## ACTION ITEM
Retype all data exactly as given. Pictures should not be retyped.

## DATASET CONTENT
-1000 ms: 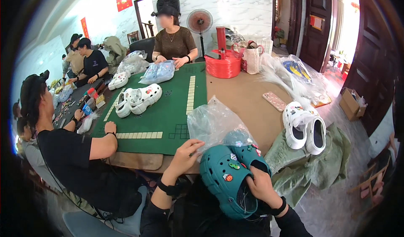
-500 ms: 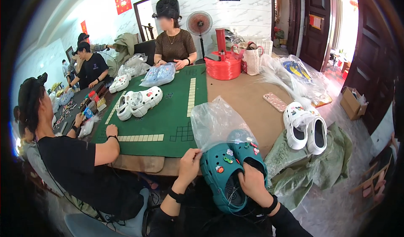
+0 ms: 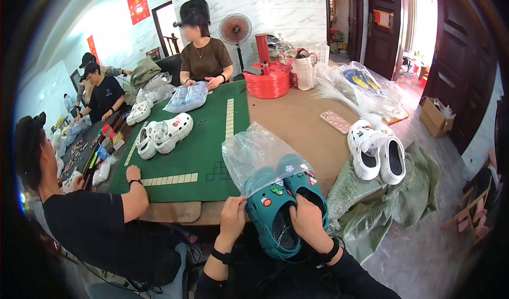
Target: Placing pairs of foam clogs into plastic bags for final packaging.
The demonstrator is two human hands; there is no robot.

## FINAL ANSWER
-1000 ms: 
-500 ms: 
+0 ms: 
Target: Placing pairs of foam clogs into plastic bags for final packaging.
The demonstrator is two human hands; there is no robot.

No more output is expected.